(EXERCISE BRIEF):
Copy out the first line of the listing and every line after it, exactly, until you have copied the line containing "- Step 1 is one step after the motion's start".

(INPUT DATA):

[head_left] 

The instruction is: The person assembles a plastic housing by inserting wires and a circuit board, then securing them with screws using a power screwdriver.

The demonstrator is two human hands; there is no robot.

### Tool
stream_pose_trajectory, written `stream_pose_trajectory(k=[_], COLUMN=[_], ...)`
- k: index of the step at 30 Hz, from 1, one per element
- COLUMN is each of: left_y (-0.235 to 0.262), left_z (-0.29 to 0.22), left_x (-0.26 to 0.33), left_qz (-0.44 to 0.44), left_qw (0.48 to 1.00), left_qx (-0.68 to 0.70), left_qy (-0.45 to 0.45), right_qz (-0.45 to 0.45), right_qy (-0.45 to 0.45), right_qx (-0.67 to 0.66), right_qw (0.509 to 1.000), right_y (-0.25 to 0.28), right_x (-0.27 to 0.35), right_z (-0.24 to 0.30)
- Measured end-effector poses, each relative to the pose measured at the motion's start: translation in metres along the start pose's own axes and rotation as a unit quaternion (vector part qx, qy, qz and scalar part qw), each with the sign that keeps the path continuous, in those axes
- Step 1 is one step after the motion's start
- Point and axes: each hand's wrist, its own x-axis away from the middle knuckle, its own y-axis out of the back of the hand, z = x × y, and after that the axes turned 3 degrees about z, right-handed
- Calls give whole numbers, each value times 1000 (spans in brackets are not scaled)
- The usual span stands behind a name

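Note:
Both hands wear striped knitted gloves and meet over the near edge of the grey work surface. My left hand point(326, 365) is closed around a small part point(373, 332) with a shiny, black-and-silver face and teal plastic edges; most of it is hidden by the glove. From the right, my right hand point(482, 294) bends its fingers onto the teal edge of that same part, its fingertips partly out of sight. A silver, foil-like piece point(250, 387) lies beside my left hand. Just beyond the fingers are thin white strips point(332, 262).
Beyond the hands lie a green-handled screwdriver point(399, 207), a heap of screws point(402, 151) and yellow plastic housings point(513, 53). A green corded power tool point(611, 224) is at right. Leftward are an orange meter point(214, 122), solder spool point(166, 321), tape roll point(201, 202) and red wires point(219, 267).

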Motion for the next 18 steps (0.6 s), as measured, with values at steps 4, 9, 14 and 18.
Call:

(TASK OUTPUT):
[head_left] 

The instruction is: The person assembles a plastic housing by inserting wires and a circuit board, then securing them with screws using a power screwdriver.

The demonstrator is two human hands; there is no robot.

### Tool
stream_pose_trajectory, written `stream_pose_trajectory(k=[_], COLUMN=[_], ...)`
- k: index of the step at 30 Hz, from 1, one per element
- COLUMN is each of: left_y (-0.235 to 0.262), left_z (-0.29 to 0.22), left_x (-0.26 to 0.33), left_qz (-0.44 to 0.44), left_qw (0.48 to 1.00), left_qx (-0.68 to 0.70), left_qy (-0.45 to 0.45), right_qz (-0.45 to 0.45), right_qy (-0.45 to 0.45), right_qx (-0.67 to 0.66), right_qw (0.509 to 1.000), right_y (-0.25 to 0.28), right_x (-0.27 to 0.35), right_z (-0.24 to 0.30)
- Measured end-effector poses, each relative to the pose measured at the motion's start: translation in metres along the start pose's own axes and rotation as a unit quaternion (vector part qx, qy, qz and scalar part qw), each with the sign that keeps the path continuous, in those axes
- Step 1 is one step after the motion's start

No more output will be added to the exercise.